Work request:
If a line in the listing below has the string "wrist", copy it out.

Study material:
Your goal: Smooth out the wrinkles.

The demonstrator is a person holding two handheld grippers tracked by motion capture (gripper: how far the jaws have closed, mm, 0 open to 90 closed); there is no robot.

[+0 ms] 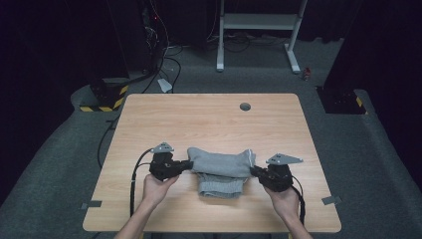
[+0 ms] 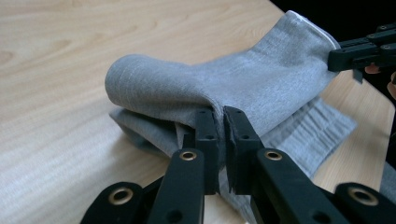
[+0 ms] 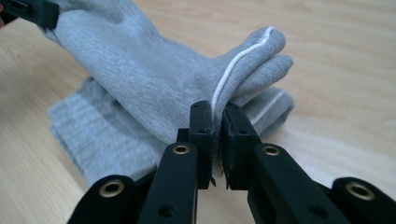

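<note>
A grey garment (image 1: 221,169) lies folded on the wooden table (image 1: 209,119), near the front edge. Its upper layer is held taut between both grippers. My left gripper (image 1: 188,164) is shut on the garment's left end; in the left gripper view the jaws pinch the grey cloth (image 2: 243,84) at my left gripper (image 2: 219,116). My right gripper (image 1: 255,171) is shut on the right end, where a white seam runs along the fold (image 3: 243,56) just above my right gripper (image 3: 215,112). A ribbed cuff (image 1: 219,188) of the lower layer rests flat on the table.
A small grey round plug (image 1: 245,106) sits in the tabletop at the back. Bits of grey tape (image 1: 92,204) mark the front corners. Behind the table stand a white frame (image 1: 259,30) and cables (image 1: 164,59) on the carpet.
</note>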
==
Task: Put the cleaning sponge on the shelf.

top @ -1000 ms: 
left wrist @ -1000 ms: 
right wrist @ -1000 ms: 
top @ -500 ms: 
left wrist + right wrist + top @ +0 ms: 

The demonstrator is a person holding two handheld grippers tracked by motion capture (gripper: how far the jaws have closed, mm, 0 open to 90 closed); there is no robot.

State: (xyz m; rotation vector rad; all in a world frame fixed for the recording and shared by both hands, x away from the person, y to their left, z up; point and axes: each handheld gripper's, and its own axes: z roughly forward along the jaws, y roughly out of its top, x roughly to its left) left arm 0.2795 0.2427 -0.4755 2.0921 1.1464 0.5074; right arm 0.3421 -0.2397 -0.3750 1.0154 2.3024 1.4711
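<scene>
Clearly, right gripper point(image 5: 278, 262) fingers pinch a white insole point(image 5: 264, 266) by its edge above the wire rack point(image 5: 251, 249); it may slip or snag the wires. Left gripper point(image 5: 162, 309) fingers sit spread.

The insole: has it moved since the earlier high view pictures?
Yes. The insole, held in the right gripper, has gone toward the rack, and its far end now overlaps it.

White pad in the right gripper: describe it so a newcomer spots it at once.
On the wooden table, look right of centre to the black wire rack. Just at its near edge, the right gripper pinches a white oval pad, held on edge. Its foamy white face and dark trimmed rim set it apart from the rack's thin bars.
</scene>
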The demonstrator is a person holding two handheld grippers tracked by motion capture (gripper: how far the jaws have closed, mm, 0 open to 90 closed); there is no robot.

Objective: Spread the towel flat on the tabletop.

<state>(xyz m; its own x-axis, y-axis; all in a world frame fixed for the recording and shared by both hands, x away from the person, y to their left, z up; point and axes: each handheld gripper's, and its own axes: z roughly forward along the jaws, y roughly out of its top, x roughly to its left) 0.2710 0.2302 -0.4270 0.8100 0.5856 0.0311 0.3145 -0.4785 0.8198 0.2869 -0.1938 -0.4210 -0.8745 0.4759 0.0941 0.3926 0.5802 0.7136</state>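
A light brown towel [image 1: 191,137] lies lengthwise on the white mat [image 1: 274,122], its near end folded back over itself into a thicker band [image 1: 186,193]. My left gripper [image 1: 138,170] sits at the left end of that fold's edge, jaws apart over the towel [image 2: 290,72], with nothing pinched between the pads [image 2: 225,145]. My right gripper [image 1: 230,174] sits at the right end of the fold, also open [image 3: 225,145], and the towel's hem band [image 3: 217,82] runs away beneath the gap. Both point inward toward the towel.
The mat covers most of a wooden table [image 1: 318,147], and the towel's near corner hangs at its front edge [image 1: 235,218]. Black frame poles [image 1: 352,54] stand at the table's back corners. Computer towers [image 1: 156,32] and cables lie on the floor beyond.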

Task answer:
left wrist @ -1000 ms: 
right wrist @ -1000 ms: 
left wrist + right wrist + top @ +0 ms: 

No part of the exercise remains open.